The line with "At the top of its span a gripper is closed" marks where to begin. Please copy it and each line after it to the end of the records below, exactly.

Data items
▼

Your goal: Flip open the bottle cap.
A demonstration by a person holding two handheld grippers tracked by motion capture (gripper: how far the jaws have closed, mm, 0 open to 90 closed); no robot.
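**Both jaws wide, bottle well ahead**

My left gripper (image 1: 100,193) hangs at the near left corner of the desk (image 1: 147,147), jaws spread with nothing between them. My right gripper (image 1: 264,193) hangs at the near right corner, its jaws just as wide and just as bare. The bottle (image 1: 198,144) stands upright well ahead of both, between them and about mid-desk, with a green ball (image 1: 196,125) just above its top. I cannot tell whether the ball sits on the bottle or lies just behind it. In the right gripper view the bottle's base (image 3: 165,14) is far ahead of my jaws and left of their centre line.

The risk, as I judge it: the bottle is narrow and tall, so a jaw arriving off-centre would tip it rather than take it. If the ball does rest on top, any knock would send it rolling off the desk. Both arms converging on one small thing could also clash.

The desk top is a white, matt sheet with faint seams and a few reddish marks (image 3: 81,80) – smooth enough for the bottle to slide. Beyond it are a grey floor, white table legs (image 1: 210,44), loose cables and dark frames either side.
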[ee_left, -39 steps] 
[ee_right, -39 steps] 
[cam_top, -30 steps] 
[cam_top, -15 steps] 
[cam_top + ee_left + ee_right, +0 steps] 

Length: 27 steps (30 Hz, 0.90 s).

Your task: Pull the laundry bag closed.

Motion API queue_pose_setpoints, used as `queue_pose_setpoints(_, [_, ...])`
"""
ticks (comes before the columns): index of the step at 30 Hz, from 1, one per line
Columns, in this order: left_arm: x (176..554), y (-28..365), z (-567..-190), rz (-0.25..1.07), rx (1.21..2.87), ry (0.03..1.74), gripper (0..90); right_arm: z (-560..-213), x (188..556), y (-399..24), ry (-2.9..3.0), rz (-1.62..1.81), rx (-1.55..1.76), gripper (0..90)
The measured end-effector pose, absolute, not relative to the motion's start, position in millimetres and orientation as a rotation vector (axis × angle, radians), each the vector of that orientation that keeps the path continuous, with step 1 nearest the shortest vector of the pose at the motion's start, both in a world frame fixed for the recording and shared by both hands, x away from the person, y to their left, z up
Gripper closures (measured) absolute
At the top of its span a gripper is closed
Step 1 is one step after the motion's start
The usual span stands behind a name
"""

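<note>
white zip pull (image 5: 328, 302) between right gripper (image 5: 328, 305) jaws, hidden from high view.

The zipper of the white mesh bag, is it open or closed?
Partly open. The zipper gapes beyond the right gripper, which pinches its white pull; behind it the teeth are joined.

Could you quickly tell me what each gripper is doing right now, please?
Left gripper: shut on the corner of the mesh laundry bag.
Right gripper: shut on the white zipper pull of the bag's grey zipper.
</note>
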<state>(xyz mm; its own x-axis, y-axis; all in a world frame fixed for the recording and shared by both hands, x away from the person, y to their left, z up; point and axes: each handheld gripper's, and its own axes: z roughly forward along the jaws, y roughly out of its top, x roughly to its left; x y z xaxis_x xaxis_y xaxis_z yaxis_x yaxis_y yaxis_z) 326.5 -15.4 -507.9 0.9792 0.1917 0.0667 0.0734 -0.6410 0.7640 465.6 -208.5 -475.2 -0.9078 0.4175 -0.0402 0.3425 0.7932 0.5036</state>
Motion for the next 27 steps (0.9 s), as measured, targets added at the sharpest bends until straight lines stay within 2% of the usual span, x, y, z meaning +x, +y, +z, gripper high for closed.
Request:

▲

▸ Response to the task
At the top of its span a gripper is closed
Step 1 is one step after the motion's start
The usual span stands behind a name
"""

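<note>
white zip pull (image 5: 328, 302) between right gripper (image 5: 328, 305) jaws, hidden from high view.

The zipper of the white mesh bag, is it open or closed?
Partly open. The zipper gapes beyond the right gripper, which pinches its white pull; behind it the teeth are joined.

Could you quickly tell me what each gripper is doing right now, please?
Left gripper: shut on the corner of the mesh laundry bag.
Right gripper: shut on the white zipper pull of the bag's grey zipper.
</note>
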<state>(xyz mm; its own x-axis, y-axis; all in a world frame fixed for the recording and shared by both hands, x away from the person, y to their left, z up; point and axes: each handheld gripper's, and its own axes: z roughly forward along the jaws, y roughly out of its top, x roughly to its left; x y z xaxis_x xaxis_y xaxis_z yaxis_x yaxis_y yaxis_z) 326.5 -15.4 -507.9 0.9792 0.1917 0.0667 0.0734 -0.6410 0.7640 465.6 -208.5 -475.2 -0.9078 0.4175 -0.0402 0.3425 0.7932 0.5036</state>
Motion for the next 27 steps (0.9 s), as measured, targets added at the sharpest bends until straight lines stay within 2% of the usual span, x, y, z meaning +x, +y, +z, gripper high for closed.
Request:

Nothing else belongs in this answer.